Met deze rapporten hebben [wederpartij] en anderen niet aannemelijk gemaakt dat de beoordeling van het college over de risico’s van elektromagnetische straling geen stand kan houden. Enkele van de door hen overgelegde onderzoeken geven weliswaar een beeld van mogelijk schadelijke effecten van die straling op bijenpopulaties, maar deze zijn daarmee geen algemeen aanvaarde wetenschappelijke inzichten.

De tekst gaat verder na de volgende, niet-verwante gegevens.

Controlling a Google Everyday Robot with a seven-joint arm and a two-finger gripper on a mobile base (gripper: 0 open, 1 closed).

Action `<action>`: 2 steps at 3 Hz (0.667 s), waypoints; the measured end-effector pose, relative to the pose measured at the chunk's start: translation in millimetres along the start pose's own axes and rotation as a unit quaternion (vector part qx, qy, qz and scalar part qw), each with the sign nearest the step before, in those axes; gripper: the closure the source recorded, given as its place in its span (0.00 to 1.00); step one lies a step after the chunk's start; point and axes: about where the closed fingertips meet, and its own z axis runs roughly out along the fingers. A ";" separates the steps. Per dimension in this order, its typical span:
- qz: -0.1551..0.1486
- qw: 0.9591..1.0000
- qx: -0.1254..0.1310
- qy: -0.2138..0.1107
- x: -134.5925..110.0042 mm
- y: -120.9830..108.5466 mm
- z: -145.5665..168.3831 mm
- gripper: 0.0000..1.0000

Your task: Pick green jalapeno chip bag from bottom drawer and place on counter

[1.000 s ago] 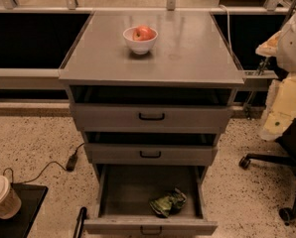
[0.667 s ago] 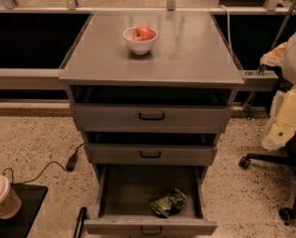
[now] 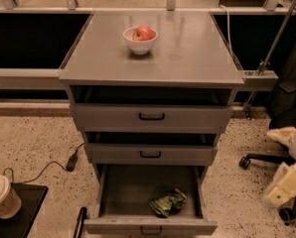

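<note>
The green jalapeno chip bag (image 3: 168,203) lies crumpled in the front right part of the bottom drawer (image 3: 150,225), which is pulled open. The counter (image 3: 187,48) is the grey cabinet top above it. My gripper (image 3: 286,185) shows as pale cream parts low at the right edge of the view. It is well to the right of the cabinet, at about the height of the bottom drawer, and touches nothing. It is apart from the bag.
A white bowl with a red apple (image 3: 140,38) stands on the counter's back middle. The two upper drawers (image 3: 151,117) are shut or nearly shut. A paper cup (image 3: 1,196) sits at lower left, a cable plug (image 3: 71,161) lies on the floor, and a chair base (image 3: 267,158) is at right.
The arm at the right has moved down from counter height to bottom-drawer height. The bag, drawers and bowl have not moved.
</note>
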 end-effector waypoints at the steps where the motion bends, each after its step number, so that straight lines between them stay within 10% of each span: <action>1: 0.053 0.996 -0.053 -0.038 58.7 5.5 80.7 0.00; 2: 0.063 0.994 -0.073 -0.042 68.8 6.3 102.4 0.00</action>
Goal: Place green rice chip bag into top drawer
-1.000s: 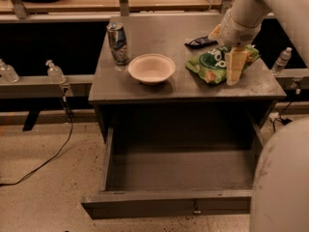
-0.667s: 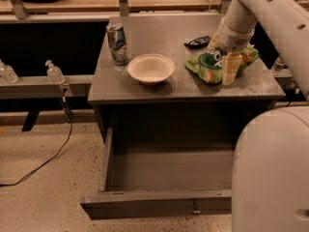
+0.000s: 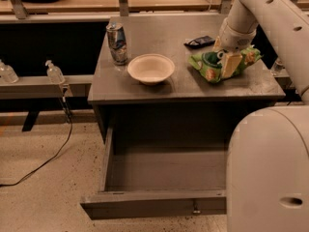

De Afdeling bestuursrechtspraak van de Raad van State:
I. verklaart de hoger beroepen gegrond;
II. vernietigt de uitspraken van de rechtbank Zutphen van 25 januari 2012 en 19 september 2012 in zaak nr. 10/2088;
III. verklaart het bij de rechtbank ingestelde beroep tegen het besluit van het college van burgemeester en wethouders van Winterswijk van 9 november 2010, kenmerk BL 20100060 zoals aangevuld op 3 april 2012, kenmerk 2012-003274, ongegrond;
IV. bepaalt dat de secretaris van de Raad van State aan de besloten vennootschap met beperkte aansprakelijkheid KPN B.V. het door haar voor de behandeling van het hoger beroep betaalde griffierecht ten bedrage van € 466,00 (zegge: vierhonderdzesenzestig euro) vergoedt.